Problem requirements
Repeat the material in full. Keep every line exactly as it is.

Supplied information
= = = = =
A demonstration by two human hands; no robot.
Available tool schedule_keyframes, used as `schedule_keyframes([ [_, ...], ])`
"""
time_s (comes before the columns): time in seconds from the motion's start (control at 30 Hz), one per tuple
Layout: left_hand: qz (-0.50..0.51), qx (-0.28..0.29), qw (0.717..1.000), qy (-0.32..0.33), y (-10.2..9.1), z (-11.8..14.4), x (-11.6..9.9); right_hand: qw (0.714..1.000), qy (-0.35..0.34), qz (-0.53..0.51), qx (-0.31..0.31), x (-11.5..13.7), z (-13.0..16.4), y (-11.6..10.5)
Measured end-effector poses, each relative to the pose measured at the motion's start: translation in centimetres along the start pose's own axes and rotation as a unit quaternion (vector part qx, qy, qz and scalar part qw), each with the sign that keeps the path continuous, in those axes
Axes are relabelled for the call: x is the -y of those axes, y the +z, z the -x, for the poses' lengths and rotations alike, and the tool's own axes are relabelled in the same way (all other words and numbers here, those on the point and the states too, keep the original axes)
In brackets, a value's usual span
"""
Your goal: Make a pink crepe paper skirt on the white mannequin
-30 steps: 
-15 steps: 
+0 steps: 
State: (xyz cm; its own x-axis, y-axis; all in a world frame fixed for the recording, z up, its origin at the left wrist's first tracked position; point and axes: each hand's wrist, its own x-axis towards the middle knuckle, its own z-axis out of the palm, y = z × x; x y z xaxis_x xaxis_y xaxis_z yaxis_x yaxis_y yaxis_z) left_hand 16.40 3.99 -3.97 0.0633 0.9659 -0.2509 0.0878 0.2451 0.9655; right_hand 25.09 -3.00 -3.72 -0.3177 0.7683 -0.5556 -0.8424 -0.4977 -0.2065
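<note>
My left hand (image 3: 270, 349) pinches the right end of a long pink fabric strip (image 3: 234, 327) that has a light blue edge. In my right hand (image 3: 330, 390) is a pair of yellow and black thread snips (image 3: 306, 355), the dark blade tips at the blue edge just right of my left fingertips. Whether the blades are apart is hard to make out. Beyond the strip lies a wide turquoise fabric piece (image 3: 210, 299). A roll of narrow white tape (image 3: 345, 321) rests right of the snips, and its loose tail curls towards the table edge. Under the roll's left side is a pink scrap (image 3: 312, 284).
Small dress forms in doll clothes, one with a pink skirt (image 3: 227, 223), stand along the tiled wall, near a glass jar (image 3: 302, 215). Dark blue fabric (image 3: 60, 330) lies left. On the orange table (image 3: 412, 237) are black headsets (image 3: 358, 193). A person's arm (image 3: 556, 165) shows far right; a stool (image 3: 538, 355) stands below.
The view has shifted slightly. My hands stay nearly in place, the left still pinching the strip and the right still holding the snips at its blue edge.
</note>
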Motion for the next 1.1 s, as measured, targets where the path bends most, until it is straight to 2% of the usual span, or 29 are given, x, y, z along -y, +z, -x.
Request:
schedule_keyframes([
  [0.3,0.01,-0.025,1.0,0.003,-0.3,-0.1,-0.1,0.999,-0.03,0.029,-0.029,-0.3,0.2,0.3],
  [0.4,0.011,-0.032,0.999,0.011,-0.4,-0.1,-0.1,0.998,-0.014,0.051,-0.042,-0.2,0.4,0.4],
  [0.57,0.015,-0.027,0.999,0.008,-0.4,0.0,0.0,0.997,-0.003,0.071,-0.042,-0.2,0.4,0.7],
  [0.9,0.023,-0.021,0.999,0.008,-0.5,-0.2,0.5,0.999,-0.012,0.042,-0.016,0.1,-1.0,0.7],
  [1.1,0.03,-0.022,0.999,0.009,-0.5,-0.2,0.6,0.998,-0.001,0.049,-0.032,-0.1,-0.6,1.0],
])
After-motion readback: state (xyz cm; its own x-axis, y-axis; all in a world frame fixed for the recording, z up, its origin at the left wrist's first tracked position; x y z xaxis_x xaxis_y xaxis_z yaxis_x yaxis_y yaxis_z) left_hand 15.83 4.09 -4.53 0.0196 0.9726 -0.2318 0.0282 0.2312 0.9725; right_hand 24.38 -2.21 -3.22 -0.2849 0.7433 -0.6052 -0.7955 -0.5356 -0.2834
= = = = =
Reply to the task
A demonstration by two human hands; no robot.
Available tool schedule_keyframes, used as `schedule_keyframes([ [_, ...], ])`
"""
time_s (comes before the columns): time in seconds from the motion's start (control at 30 Hz), one per tuple
Layout: left_hand: qz (-0.50..0.51), qx (-0.28..0.29), qw (0.717..1.000), qy (-0.32..0.33), y (-10.2..9.1), z (-11.8..14.4), x (-11.6..9.9); right_hand: qw (0.714..1.000), qy (-0.35..0.34), qz (-0.53..0.51), qx (-0.31..0.31), x (-11.5..13.7), z (-13.0..16.4), y (-11.6..10.5)
Measured end-effector poses, each relative to the pose measured at the motion's start: translation in centimetres along the start pose's own axes and rotation as a unit quaternion (vector part qx, qy, qz and scalar part qw), each with the sign that keeps the path continuous, in those axes
Axes are relabelled for the call: x is the -y of those axes, y the +z, z the -x, for the poses' lengths and rotations alike, and the tool's own axes are relabelled in the same way (all other words and numbers here, those on the point and the states too, keep the original axes)
In brackets, a value's usual span
"""
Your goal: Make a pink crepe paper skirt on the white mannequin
-30 steps: 
-15 steps: 
+0 steps: 
State: (xyz cm; its own x-axis, y-axis; all in a world frame fixed for the recording, z up, its origin at the left wrist's first tracked position; point and axes: each hand's wrist, its own x-axis towards the middle knuckle, its own z-axis out of the palm, y = z × x; x y z xaxis_x xaxis_y xaxis_z yaxis_x yaxis_y yaxis_z) left_hand 16.40 3.99 -3.97 0.0633 0.9659 -0.2509 0.0878 0.2451 0.9655; right_hand 25.09 -3.00 -3.72 -0.3177 0.7683 -0.5556 -0.8424 -0.4977 -0.2065
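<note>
My left hand (image 3: 270, 349) pinches the right end of a long pink fabric strip (image 3: 234, 327) that has a light blue edge. In my right hand (image 3: 330, 390) is a pair of yellow and black thread snips (image 3: 306, 355), the dark blade tips at the blue edge just right of my left fingertips. Whether the blades are apart is hard to make out. Beyond the strip lies a wide turquoise fabric piece (image 3: 210, 299). A roll of narrow white tape (image 3: 345, 321) rests right of the snips, and its loose tail curls towards the table edge. Under the roll's left side is a pink scrap (image 3: 312, 284).
Small dress forms in doll clothes, one with a pink skirt (image 3: 227, 223), stand along the tiled wall, near a glass jar (image 3: 302, 215). Dark blue fabric (image 3: 60, 330) lies left. On the orange table (image 3: 412, 237) are black headsets (image 3: 358, 193). A person's arm (image 3: 556, 165) shows far right; a stool (image 3: 538, 355) stands below.
The view has shifted slightly. My hands stay nearly in place, the left still pinching the strip and the right still holding the snips at its blue edge.
</note>
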Motion for the next 1.1 s, as measured, targets where the path bends most, until it is straight to 2% of the usual span, or 29 are given, x, y, z along -y, +z, -x.
Request:
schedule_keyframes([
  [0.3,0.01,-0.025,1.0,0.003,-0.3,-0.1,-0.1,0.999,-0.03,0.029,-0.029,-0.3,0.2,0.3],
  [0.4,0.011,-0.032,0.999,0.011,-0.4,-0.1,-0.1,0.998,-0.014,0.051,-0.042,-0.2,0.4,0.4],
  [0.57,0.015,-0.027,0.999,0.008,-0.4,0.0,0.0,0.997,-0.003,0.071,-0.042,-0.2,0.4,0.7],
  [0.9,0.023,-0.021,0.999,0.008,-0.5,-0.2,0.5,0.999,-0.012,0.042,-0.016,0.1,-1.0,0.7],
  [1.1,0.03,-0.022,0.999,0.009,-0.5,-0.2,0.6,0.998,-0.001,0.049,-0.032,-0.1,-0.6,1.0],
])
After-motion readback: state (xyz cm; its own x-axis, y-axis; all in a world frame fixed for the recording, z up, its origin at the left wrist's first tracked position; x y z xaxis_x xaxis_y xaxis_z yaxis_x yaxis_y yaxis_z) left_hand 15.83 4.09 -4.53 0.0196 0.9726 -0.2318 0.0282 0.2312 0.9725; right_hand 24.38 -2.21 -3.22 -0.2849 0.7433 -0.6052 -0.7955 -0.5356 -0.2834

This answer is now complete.